First-Principles Design of Low-Dimensional Quantum Materials | 55251

Revista internacional de investigación innovadora en ciencia, ingeniería y tecnología


First-Principles Design of Low-Dimensional Quantum Materials with Nontrivial Band Topology

Mina Yoon

We discover new class of electrides [1,2], the first electride with nontrivial band topology, based on 1D building blocks by coupling materials database searches and first-principles-calculations-based analysis. This new class of electrides, composed of 1D nanorod building blocks, has crystal structures that mimic β-TiCl3 with the position of anions and cations exchanged. Unlike the weakly coupled nanorods of β-TiCl3 , Cs3 O and Ba3 N retain 1D anionic electrons along the hollow interrod sites; additionally, strong inter-rod interaction in C3 O and Ba3 N induces band inversion in a 2D superatomic triangular lattice, resulting in nontrivial band topology of Dirac nodal lines [2]. This new material could be served as an ideal template to explore various quantum phases.
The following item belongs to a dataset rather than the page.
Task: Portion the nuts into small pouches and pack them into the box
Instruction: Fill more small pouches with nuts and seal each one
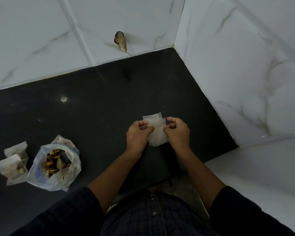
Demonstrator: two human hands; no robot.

Using a tight-binding Hamiltonian based on twodimensional (2D) honeycomb lattices, we construct a phase diagram in terms of exchange coupling and spinorbit coupling (SOC), which spans four different phases, such as topological insulator, large/small gap quantum anomalous Hall (QAH) insulator, and ferromagnetic semiconductor [3]. We reveal that 2D honeycomb lattices consisting of some post-transition metals, such as Sn, Pb, and Bi, undertake ferromagnetic transition as the lattice constant increases and significant changes in SOC strength, which makes them an ideal material to explore the versatile phases solely by changing lattice constants. First-principles density functional calculations demonstrate that 2D honeycomb SnF can show QAH effect with SOC gap of ~0.25eV and Curie temperature (Tc ) of ~780K [3]. Our calculations propose a new avenue to the room-temperature QAH effect in realistic 2D materials systems.